I glanced up, then tore my gaze away from a less-than-fuzz-free backside. Joe needed a wax.

“I was in the back counting the drawer, and the first thing I heard was ‘turdswallop Donkey Kong.’ What is that? Teach her to swear first, then work on her magic. Otherwise she’ll be a laughingstock.” He stalked down the hallway. “I’ll tell the staff there’s a cat up here in case she goes hopping around,” he called back, “but it might be best to muzzle her.”

“Well, that is not very nice,” I said, piling another box.

“It takes a lot of energy to change to the animal form and back,” Emery said, staring instead of helping with the mess. “Doing two changes in such a short time is enough to make a guy like Joe a little cranky.”

“Then maybe Joe should’ve thought about finding a real cat. And a mousetrap or two.” I piled another box. Silence dripped between us.

“Turdswallop…Donkey Kong?” Emery still wore that stupid grin. His eyes glittered in the light, and in this moment, I hated how pretty they were.

“You know my mother. I shouldn’t have to explain my aversion to swearing. It’s been beaten into me.”

“I know that your mother hates swearing, yes. I do not know where words like ‘turdswallop’ come from—”

“England, I think.”

“—or what Donkey Kong has to do with it—”

“You’d be surprised what those two get up to together.”

“—or why someone would put them together into one swear when freak, or gosh darn, or crap would do.”

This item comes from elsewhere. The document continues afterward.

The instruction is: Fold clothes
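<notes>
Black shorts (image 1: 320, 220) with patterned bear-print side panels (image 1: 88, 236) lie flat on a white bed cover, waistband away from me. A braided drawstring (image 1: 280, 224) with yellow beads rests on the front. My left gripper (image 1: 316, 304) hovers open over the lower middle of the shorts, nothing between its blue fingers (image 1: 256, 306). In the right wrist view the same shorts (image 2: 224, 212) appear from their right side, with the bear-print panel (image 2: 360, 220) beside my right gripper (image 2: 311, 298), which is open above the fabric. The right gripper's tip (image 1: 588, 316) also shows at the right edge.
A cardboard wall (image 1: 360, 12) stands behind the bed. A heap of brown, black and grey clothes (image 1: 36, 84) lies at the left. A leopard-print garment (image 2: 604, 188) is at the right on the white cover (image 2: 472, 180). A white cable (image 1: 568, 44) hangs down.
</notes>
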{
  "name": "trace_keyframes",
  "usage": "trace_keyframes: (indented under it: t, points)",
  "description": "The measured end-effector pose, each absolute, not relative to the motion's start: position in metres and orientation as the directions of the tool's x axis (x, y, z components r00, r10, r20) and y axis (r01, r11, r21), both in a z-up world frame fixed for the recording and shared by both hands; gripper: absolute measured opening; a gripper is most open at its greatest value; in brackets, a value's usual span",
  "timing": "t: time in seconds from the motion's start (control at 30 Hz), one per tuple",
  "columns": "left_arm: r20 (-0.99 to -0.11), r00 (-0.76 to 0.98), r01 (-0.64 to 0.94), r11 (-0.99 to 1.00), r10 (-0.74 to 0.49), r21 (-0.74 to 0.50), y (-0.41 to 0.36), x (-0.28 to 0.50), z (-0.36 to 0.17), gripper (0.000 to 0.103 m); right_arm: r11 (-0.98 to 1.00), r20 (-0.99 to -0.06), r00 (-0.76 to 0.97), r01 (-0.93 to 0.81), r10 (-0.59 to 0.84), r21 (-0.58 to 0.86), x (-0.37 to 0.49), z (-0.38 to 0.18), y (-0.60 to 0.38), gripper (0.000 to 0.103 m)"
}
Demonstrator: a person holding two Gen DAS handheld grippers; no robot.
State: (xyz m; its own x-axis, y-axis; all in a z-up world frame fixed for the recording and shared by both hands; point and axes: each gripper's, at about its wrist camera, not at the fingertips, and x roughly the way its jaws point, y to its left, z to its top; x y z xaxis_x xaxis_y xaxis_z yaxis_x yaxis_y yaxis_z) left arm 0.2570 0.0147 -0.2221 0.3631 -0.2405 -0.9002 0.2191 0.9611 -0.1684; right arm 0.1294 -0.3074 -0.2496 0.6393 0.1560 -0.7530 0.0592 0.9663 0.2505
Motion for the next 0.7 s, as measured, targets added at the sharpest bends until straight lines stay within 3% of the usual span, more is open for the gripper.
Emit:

I straightened up and put my hands on my hips. “You swear how you want to swear, and I’ll swear how I want.”

Emery took a step forward and shoved a box away with his foot.

“No, no.” I pointed at it. “Stack that out of the way. This place is a mess.”

His smile burned brighter. “Yes, ma’am.” He bent slowly, his sparkling eyes still connected with mine. The first box he picked up jingled with broken glass.

My face burned, the crimson hue probably so deep that I looked like I needed to go to a burn ward. “It’d be best with an aisle so we can easily walk between the bed and the bathroom.”

“Yes, it would. You are absolutely right.” He picked up another box of broken glass, smiling at me all the while.

I ground my teeth and turned my back on him before gingerly picking up another box. I kept my version of cursing and threatening vermin to myself.

“When I told Joe how I found you earlier…” he said, and another box jingled. He was really concerned about all the ones carrying broken glass. “I was kidding.”

I hesitated, the box in my hands hovering over its intended destination. “I know.” I shrugged to try and pull it off before gingerly setting the box down.

“Do you? Because your response implies you were actually trying to run me over.”

I searched my brain for some way out of this as I resumed my cleanup, but nothing came to mind. I sighed. “I was coming toward you at high speed. Of course I was trying to run you over.”

“Then why were you surprised I figured it out?”

“Flinging monkey turds, you are annoying,” I yelled. “Fine. Since you never mentioned it, I thought you might not have figured it out. But if you just want to put it all out there—”

“Yes, please.”

“When you stalked into the center of the street with that black ball between your hands, I thought you intended to kill the witness to your crimes. Me. So I figured I’d run you over. Only, you didn’t move. I was about to run you down, and you just stood there and stared at me with that blasted black ball in your hands. So I lost my nerve, cranked the wheel, and the next thing I knew, I was running over the dead guys and things had gotten out of control. There, happy? You’re welcome for not killing you.”